● **Exercise details**
Gather all lines in the data that hold the string "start".

**** Source data

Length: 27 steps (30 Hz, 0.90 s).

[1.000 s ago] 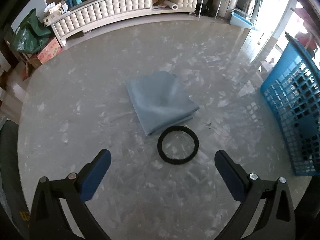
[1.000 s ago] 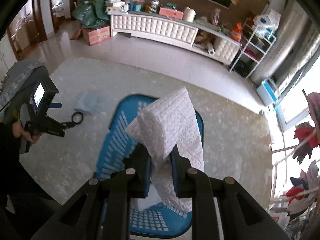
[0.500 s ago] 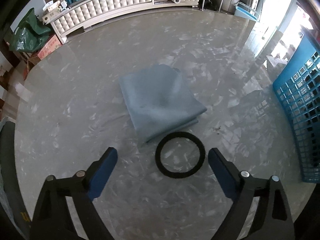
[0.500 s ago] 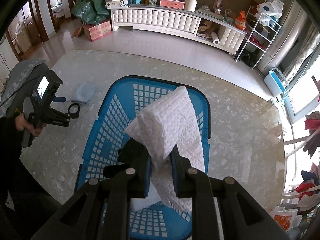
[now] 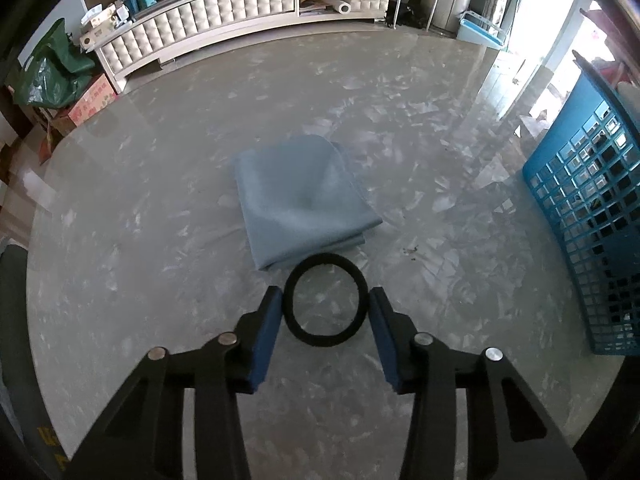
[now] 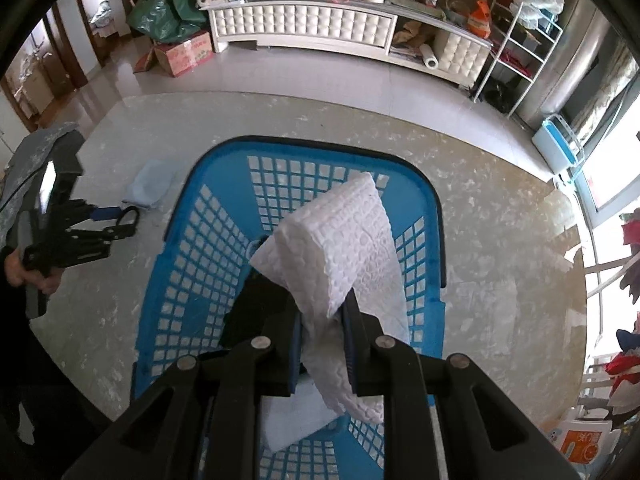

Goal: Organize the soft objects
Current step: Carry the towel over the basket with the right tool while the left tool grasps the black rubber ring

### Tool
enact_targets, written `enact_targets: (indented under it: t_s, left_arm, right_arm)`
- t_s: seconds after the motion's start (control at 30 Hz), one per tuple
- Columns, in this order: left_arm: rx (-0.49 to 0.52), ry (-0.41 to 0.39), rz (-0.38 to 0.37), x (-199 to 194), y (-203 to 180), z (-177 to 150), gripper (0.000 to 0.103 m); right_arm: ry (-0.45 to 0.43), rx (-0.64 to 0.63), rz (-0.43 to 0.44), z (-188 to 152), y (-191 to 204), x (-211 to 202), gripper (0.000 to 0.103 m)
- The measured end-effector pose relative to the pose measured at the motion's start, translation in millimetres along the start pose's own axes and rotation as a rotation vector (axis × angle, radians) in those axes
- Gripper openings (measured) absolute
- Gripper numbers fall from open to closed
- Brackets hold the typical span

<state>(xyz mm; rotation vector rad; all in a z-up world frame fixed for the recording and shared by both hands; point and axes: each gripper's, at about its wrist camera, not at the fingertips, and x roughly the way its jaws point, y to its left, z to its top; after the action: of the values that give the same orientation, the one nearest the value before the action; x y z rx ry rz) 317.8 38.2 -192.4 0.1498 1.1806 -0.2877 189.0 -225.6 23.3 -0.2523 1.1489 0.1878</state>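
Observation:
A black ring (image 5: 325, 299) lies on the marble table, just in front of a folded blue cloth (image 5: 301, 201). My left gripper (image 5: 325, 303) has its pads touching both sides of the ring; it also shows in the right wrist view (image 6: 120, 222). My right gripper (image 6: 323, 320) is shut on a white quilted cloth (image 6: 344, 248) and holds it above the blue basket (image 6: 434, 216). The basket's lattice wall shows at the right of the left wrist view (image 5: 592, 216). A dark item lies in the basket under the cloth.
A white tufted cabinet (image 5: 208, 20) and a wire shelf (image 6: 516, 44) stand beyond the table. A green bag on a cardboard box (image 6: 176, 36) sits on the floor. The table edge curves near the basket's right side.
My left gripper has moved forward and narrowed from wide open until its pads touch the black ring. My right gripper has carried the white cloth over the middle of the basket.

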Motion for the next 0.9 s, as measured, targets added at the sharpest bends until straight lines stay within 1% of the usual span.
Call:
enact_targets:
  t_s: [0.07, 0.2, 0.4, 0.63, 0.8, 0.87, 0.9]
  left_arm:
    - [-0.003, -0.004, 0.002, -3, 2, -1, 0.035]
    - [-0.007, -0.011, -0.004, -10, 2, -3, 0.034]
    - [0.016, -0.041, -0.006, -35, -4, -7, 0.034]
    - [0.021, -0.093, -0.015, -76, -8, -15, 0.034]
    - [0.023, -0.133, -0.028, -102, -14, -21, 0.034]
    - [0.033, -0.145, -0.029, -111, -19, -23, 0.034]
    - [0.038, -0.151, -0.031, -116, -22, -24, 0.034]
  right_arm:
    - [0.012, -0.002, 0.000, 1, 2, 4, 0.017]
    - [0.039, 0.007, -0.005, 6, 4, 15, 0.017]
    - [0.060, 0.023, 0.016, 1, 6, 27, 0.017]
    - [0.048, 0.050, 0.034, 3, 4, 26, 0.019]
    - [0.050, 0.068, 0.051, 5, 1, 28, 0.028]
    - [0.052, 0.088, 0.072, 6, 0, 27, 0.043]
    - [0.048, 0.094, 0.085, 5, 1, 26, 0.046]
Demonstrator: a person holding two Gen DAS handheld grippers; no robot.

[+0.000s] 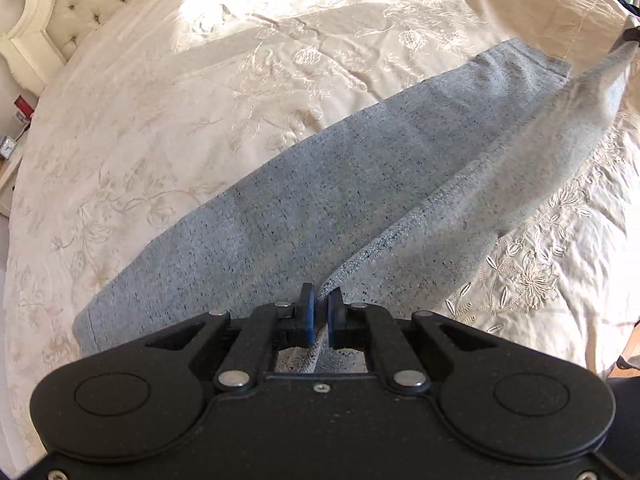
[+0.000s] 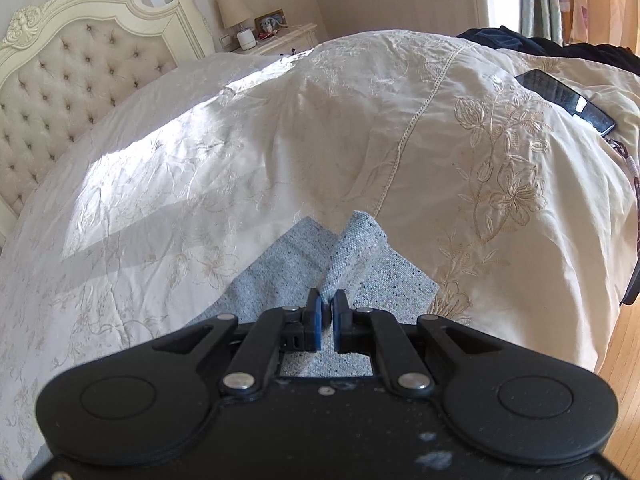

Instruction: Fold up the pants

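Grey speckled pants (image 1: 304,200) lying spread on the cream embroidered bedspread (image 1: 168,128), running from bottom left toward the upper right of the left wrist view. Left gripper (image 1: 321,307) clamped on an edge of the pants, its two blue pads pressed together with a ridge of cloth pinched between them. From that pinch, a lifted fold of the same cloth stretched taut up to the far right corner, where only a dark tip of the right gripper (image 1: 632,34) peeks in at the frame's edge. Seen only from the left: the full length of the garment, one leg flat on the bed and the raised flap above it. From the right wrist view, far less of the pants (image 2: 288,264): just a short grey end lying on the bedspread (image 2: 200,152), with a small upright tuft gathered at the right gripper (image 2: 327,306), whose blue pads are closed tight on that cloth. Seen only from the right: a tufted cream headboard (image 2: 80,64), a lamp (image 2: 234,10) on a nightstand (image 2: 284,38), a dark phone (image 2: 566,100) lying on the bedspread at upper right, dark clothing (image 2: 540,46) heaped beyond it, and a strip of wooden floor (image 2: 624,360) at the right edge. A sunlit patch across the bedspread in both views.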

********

● **Answer to the problem**
- t_s: seconds after the motion's start (control at 30 Hz), one per tuple
- The measured end-effector pose relative to the pose measured at the motion's start, translation in millimetres along the start pose's own axes and rotation as a rotation vector (axis × angle, radians) in those axes

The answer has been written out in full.